A selection process was created based on the following criteria: level of innovation, impact and need, with innovation always carrying the most weight. Impact and need came into play only in cases where two programs were judged to be equally innovative. “Innovation” was not limited to meaning only technologically innovative. In some cases, innovation meant identifying a need in the community and developing a program to address that need in a simple and effective way. In all cases, selections were made to reward programs that create and sustain a life long love of reading

Innovations in Reading Prize winners


Fathers Bridging the Miles
(a program of Read to Me International)

http://www.readtomeintl.org/

Read To Me International Foundation is a Hawaii-based non-profit organization devoted to promoting children’s literacy. With the simple mission of spreading the love and joy of reading aloud, its goal is to have every child read to for at least 10 minutes every day. The Fathers Bridging the Miles program operates in the Saguaro Correctional Center in Eloy, Arizona.
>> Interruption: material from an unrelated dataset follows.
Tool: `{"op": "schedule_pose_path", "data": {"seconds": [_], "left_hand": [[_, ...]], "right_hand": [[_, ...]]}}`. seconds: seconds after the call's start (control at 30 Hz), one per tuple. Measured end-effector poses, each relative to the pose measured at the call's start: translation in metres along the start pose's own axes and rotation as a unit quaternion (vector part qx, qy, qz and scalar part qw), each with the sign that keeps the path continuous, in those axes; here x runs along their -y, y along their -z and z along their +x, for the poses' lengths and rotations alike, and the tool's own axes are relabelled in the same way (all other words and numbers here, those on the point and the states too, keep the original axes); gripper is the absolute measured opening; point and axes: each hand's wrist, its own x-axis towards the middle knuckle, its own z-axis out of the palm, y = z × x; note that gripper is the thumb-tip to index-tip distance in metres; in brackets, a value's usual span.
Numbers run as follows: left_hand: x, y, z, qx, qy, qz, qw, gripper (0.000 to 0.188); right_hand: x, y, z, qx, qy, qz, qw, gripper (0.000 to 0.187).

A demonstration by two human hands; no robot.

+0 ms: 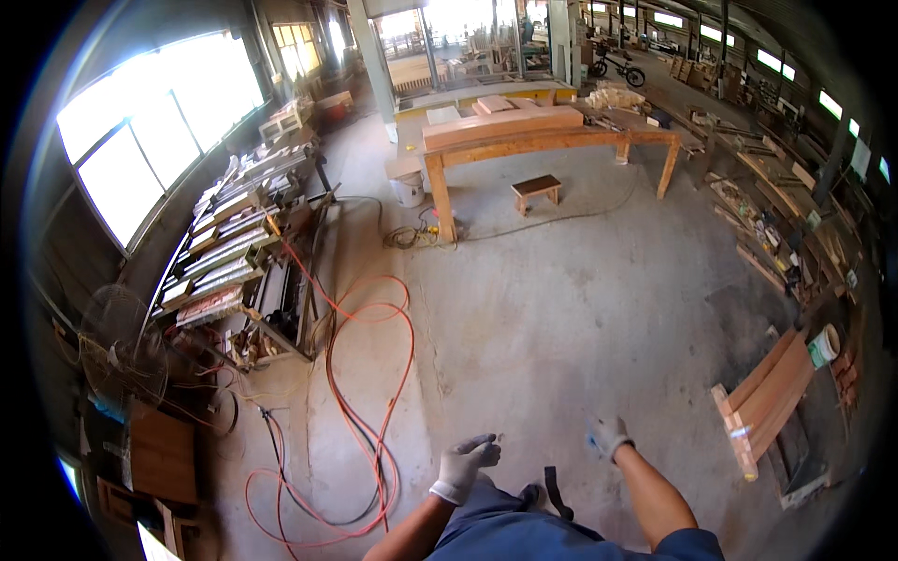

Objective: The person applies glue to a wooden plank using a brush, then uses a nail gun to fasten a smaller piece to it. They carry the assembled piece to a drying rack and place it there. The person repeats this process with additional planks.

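left hand [465,465]: gloved, fingers curled loosely, holding nothing, above the concrete floor [561,309] | right hand [609,436]: gloved, blurred, cannot tell whether fingers are closed or what they hold | orange hose [360,374]: coiled on floor, left of left hand | wooden counter [547,140]: well apart, far ahead

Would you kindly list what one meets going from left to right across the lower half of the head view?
Fan → orange hose → left hand → right hand → stacked boards → white roll
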Motion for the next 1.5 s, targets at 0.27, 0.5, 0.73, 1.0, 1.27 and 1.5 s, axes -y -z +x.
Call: {"op": "schedule_pose_path", "data": {"seconds": [0.27,0.5,0.73,1.0,1.27,1.5], "left_hand": [[-0.061,-0.031,0.195,0.158,-0.109,-0.194,0.962,0.049],[-0.185,-0.158,0.313,0.296,0.044,-0.284,0.911,0.068],[-0.261,-0.238,0.439,0.386,0.124,-0.230,0.885,0.087],[-0.305,-0.238,0.607,0.135,-0.093,0.029,0.986,0.045],[-0.304,-0.264,0.688,-0.068,-0.015,-0.081,0.994,0.033],[-0.350,-0.276,0.823,-0.071,-0.057,-0.101,0.991,0.036]], "right_hand": [[0.260,-0.087,0.062,0.086,0.583,-0.080,0.804,0.068],[0.328,-0.067,0.199,0.079,0.572,-0.062,0.814,0.089],[0.287,0.011,0.420,-0.098,0.408,-0.017,0.908,0.053],[0.271,0.086,0.580,0.005,0.067,-0.076,0.995,0.044],[0.384,0.104,0.708,0.111,0.104,-0.099,0.983,0.038],[0.514,0.097,0.802,0.177,0.098,0.041,0.978,0.061]]}}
“It is amazing to see the relationships between fathers and their children bloom over books and reading. The children enjoy getting the books in the mail and love listening to their fathers’ voices. We know our program is having an impact when we meet former program participants after being paroled and they are still reading to their children!” according to Pat Mizuno, Program Director.

Lynne Waihee, President of Read To Me International added that “We’ve always known that magic occurs when you put a child, a book and a parent together. It’s nice to know that through our program, children who wouldn’t otherwise have the opportunity can share that magic with their fathers.”

 

Maricopa County Library District

http://www.mcldaz.org/default.aspx

Maricopa County Library District (AZ) operates 17 libraries throughout one of the largest and fastest growing counties in the U.S. Its mission is to provide access to a wealth of informational and recreational resources for people of all ages and backgrounds so that they may have the opportunity to expand their horizons through reading and learning.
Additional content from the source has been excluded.